Thursday's decision is the result of a court challenge to the new maps, heard by federal judges last month. Now, both sides are declaring a victory, of sorts.
The federal court ruling says new voting maps must be drawn in the heavily-Hispanic voting districts of Assembly Districts 8 and 9 on Milwaukee's near south side. The Republican-controlled Legislature was accused in court of drawing the lines so in one district, a large number of non-Hispanic voters would overwhelm the Latino majority and take away its power. A panel of federal judges ruled Thursday the Legislature should go back to the drawing board for those two districts.
While those who brought the federal lawsuit forward say the Hispanic voters were not allowed a voice in the process, Republicans disagree that the maps are unfair, and stress that except for two districts, all other voting maps will stand as is.
"We think this represents a lesson that the kind of secrecy that was conducted to bring about this map that denied true participating, dialogue and debate. As a result, a stupid, unconstitutional map was adopted. Had this process been open, in the historic tradition of Wisconsin, the public would have participated," Peter Earle, the attorney for Voces de la Frontera, who filed the lawsuit, said.
"The redistricting maps aren't going to be done on the town square, so what are they talking about? You need to have an element of privacy. You have to concentrate," Republican Senator Alberta Darling said.

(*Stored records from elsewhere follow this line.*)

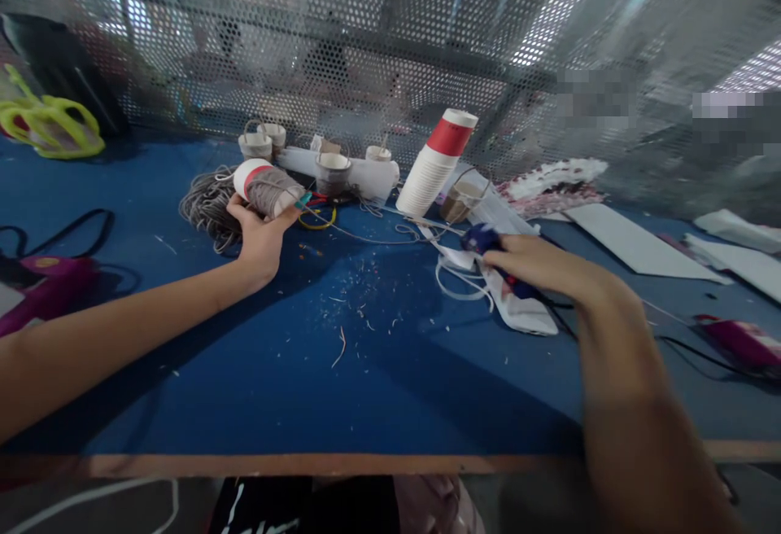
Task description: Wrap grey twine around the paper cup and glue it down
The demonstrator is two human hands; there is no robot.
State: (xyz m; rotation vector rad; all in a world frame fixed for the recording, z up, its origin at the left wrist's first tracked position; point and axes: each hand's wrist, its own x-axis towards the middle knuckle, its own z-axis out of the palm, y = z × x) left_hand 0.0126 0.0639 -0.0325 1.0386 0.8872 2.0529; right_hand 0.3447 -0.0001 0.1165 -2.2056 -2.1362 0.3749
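Observation:
My left hand (256, 237) is closed around a white paper cup with a red band (272, 190), wrapped partly in grey cord. Beside it lies a loose heap of the same grey cord (211, 204). A strand runs right from the cup across the table. On the right, my right hand (537, 261) is wrapped over a dark blue glue gun (482, 238) with a red part; a black cable trails from beneath the hand. Under the gun lies a white strip (521, 314), with a white cord loop (457, 277) next to it.
A tilted stack of paper cups (427, 176) stands behind, near several cord-wrapped cups (333, 172). Yellow-handled scissors (317, 221) lie by my left hand. White boards (640, 241) lie right. A perforated metal screen (366, 45) closes the back. Scraps (366, 314) litter the blue table.

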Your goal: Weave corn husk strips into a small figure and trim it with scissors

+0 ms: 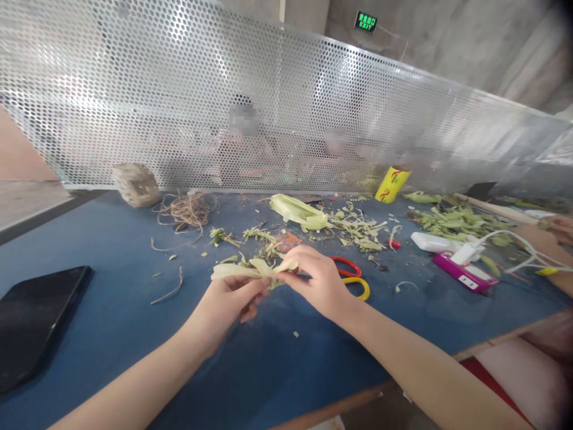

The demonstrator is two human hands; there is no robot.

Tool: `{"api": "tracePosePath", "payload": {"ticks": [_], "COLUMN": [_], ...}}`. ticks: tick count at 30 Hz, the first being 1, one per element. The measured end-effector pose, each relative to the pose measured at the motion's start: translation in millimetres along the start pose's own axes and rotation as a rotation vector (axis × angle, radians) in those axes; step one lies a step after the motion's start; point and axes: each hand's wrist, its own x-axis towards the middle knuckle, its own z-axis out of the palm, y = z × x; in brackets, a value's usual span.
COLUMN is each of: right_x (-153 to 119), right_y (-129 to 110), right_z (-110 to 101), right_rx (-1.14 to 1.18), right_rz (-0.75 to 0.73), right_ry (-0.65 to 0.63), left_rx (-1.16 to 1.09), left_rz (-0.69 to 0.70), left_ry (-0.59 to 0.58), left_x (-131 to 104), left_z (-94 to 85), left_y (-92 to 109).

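Pale strips of corn husk point(233, 272) cross over each other between my two hands, above the blue table. My left hand point(233, 297) pinches them from the left, thumb on top. From the right, my right hand point(319, 279) grips the husk with thumb and fingers close to the left fingertips. Just behind the hands lie cut green sprigs point(264, 236), partly hidden by them. Scissors point(367, 291) with one red and one yellow handle loop rest beside my right hand, their blades hidden. Farther back is a larger folded piece of corn husk point(298, 212).
A black phone or tablet point(38, 322) lies at left. Tangled twine point(188, 212) is near a rough pale block point(136, 185). Husk scraps point(358, 227), a yellow roll point(392, 184) and a purple power strip point(463, 273) are right. A co-worker's arm point(541, 251) reaches in. Perforated metal screen point(277, 119) stands behind.
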Motion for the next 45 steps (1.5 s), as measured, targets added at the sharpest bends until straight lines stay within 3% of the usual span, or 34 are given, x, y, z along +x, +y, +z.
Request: {"api": "tracePosePath", "payload": {"ticks": [5, 9, 12, 17, 22, 26, 33, 38, 45], "right_x": [-2.7, -3.0, -2.5, -0.4, 3.3, 4.9, 1.9, 1.6, 2.7], "right_y": [0.0, 0.5, 0.1, -2.4, -4.7, -4.1, -0.9, -0.5, -0.5], "right_z": [-2.7, -4.7, -6.4, -10.7, -14.1, -15.8, -9.3, -4.6, -6.2], "right_rx": [-0.114, -0.068, -0.046, -0.125, -0.032, -0.086, -0.086, -0.036, -0.076], "right_rz": [-0.228, -0.331, -0.349, -0.394, -0.451, -0.434, -0.262, -0.153, -0.23], "right_ry": [-0.079, -0.161, -0.224, -0.193, -0.319, -0.261, -0.207, -0.157, -0.155], "left_rx": [-0.004, -0.003, 0.036, 0.082, 0.101, 0.095, 0.167, 0.21, 0.423], "left_rz": [-0.069, -0.105, -0.108, -0.102, -0.113, -0.104, -0.042, 0.055, 0.091], "left_ry": [-0.077, -0.139, -0.163, -0.157, -0.171, -0.246, -0.185, -0.204, -0.291], "left_x": [0.2, 0.3, -1.2, -4.7, -5.5, -4.3, -7.5, -4.2, 1.5], "left_z": [-1.6, -3.2, -3.9, -2.2, -1.5, -3.0, 1.1, -0.1, -9.3], "left_y": [-1.0, -0.4, 2.0, 3.4, 2.9, 2.6, 3.9, 0.2, 0.8]}}
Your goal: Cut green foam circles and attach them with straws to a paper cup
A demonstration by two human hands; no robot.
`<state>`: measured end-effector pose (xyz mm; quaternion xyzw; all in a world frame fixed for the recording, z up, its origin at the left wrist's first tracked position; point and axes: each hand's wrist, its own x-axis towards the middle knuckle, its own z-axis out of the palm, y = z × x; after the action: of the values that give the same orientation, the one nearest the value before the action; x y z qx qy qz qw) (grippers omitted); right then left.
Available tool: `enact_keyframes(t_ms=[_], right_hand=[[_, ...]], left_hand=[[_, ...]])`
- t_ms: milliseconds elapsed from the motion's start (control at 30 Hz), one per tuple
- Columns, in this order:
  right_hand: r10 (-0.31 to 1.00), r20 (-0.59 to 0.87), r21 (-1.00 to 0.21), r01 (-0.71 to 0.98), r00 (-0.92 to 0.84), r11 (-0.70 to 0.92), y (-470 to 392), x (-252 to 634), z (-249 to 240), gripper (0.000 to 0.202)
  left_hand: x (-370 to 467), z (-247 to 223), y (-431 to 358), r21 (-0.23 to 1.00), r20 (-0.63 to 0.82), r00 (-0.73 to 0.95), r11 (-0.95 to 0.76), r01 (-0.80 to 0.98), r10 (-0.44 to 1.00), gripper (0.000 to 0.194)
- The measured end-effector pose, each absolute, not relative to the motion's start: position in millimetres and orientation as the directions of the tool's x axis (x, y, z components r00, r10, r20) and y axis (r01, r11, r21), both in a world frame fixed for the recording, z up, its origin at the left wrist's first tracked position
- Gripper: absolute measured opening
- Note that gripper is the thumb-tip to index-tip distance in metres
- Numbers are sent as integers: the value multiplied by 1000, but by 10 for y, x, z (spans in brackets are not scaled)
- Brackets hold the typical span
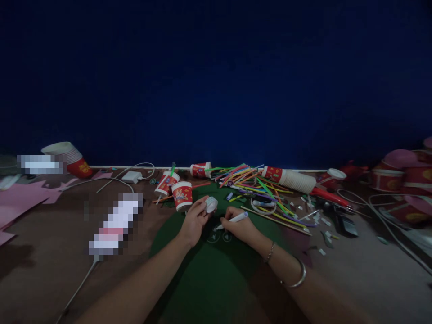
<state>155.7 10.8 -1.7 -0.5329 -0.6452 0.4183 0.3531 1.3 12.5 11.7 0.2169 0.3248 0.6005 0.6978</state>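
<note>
My left hand (195,221) grips a small round white object (211,204) with greenish marks on its side; its exact kind is unclear. Between the fingers of my right hand (240,228) is a white marker pen (239,217), its tip pointing down and left. The tip is close to a green sheet (202,288) on the table, beside pale circles with small shapes inside. Whether it touches the sheet I cannot tell. A short purple-white cap (230,196) lies just beyond my hands. A red paper cup (182,196) stands near my left fingertips.
A pile of coloured straws (246,177) lies behind the sheet, beside a stack of paper cups (297,181). On the right are paper scraps, a red-handled tool (332,198) and cables. Pink paper (20,200) and a white charger (132,177) are at left.
</note>
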Motion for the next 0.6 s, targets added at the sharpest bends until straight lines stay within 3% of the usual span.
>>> enact_keyframes(t_ms=[600], right_hand=[[977, 2, -917, 390, -213, 87, 104, 1566, -1, 16]], left_hand=[[21, 126, 120, 707, -191, 63, 182, -683, 980, 18]])
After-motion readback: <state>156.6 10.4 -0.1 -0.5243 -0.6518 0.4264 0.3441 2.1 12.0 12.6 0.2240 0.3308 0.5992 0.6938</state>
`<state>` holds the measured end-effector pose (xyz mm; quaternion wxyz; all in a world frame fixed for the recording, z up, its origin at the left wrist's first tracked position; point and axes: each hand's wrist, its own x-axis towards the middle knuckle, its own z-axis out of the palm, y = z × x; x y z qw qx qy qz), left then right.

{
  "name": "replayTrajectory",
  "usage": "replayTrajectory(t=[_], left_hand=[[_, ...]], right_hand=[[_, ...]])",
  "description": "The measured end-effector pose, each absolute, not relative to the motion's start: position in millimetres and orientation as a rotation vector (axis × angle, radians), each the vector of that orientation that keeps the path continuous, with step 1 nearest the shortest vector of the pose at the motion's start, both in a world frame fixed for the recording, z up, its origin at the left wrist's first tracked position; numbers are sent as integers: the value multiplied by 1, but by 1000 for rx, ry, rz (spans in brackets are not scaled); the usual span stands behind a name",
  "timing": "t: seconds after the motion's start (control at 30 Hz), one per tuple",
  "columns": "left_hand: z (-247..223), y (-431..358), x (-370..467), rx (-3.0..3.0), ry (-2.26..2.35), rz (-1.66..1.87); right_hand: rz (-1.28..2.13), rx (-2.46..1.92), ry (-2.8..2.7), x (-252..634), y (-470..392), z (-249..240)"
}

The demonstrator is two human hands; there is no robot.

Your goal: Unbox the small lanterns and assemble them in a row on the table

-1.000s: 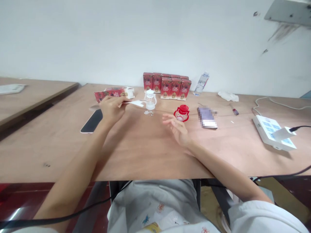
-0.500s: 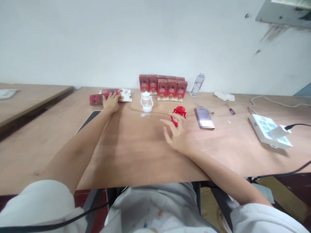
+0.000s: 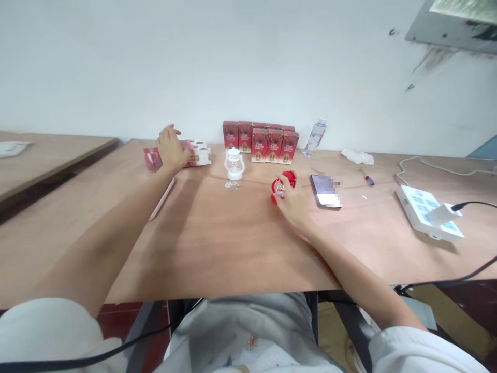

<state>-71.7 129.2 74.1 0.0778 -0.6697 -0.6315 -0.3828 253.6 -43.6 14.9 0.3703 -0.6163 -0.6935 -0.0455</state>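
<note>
My left hand (image 3: 171, 147) is raised just over flattened red cardboard boxes (image 3: 199, 154), its fingers loosely bent and holding nothing. Part of the boxes is hidden behind that hand. On the right, the fingers of my right hand (image 3: 293, 203) are around a small red lantern (image 3: 279, 189) with a clear middle, which lies tilted on the table. Between the two hands a white lantern (image 3: 234, 165) stands upright, its handle hanging round it. Small pale pieces (image 3: 232, 185) lie in front of its base.
Several red printed boxes (image 3: 267, 145) stand against the wall, beside a leaning clear bottle (image 3: 316, 135). To the right are a phone (image 3: 326, 191), a crumpled white tissue (image 3: 357, 156), a screwdriver (image 3: 368, 179) and a white power strip (image 3: 429, 213). A flat, thin object (image 3: 162, 199) lies beside my left forearm.
My left hand has lifted off the flattened boxes. My right hand has closed round the red lantern, which has gone from upright to tilted.
</note>
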Motion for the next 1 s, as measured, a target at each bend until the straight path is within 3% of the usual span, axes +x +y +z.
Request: replayTrajectory(t=[0.13, 0.23, 0.43, 0.63, 0.8, 1.0], left_hand=[[66, 87, -43, -2040, -1572, -1414], [43, 30, -7, -2485, -1357, -1535], [26, -52, 42, -3403, -1386, -1746], [26, -38, 43, -2786, -1655, -2372], [24, -33, 33, -2623, -1653, -2546], [19, -31, 28, -2559, -1668, -2543]], right_hand=[[-133, -1392, -1689, 252, -45, 13], [-69, -1169, -1650, 242, -52, 9], [340, -861, -1509, 223, -65, 2], [553, -947, -1318, 230, -58, 6], [640, -1105, -1276, 231, -51, 5], [820, -955, -1139, 230, -48, 8]])
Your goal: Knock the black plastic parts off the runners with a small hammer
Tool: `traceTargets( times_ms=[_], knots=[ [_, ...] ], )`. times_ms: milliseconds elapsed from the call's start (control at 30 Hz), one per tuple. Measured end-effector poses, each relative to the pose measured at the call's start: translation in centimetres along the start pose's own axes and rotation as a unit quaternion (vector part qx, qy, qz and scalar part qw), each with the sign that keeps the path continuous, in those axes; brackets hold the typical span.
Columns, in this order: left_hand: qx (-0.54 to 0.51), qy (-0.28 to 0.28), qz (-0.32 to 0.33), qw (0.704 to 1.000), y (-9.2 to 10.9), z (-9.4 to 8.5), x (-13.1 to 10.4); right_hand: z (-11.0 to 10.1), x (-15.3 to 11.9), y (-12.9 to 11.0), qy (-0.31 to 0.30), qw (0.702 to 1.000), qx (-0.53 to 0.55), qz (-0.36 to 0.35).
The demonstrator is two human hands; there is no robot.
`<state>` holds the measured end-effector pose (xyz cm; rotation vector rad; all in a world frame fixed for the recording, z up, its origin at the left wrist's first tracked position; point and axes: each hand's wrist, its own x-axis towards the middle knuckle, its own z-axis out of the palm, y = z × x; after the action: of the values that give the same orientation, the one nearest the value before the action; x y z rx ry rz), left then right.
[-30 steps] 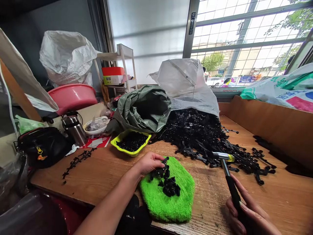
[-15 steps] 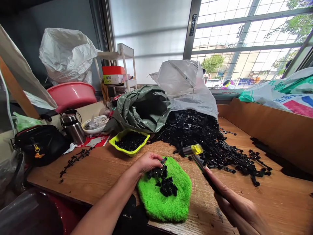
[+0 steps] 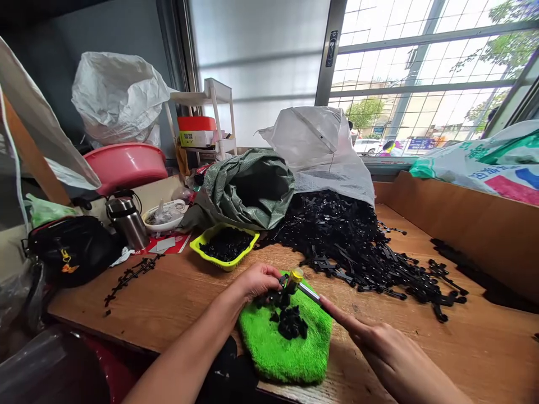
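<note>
Yellow basket holds black parts; left fingers pinch black piece at their tips, right fingers clasp hammer.

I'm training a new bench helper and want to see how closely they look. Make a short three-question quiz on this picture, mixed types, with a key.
1. Multiple choice: What do the loose pieces nearest the hands lie on?
A) A pink basin
B) A green fluffy pad
C) A white shelf

2. True or false: The right hand grips the hammer.

3. Fill in the gap: The yellow basket, on the table beyond the left hand, holds many small pieces that are ____ in colour.

Key: 1. B; 2. True; 3. black.
</note>
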<state>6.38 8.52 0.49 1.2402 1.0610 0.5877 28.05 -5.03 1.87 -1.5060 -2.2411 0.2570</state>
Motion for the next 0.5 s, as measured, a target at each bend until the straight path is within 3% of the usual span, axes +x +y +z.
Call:
traceTargets(
  times_ms=[133,300,500],
  knots=[
    [0.002,0.001,0.004,1.0,-0.2,0.1,0.2,0.3,-0.3,0.3,0.032,0.999,0.026,0.006],
    [0.004,0.004,0.008,1.0,-0.2,0.0,0.3,1.3,-0.3,0.9,0.011,0.998,0.051,0.03],
    [-0.068,0.036,0.055,0.995,-0.9,-1.5,-0.5,1.9,-1.9,1.4,0.082,0.981,0.166,0.049]
  ],
)
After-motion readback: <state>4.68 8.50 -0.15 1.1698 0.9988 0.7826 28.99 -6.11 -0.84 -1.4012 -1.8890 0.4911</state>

The Wisconsin Attorney General could appeal this ruling to the U.S. Supreme Court, but Thursday, said: "With respect to the state Assembly districts created by Act 43, the Court rejected all constitutional challenges and all other challenges with one exception. The Court held that the plaintiffs were entitled to limited relief under the Voting Rights Act, with respect to Assembly Districts 8 and 9. The judgements made by the Wisconsin Legislature have been largely vindicated."
The Legislature will have to get together in the coming months to work on the maps for the two Milwaukee districts again. If there is no agreement on where the new lines will be drawn, the courts could end up drawing those lines eventually.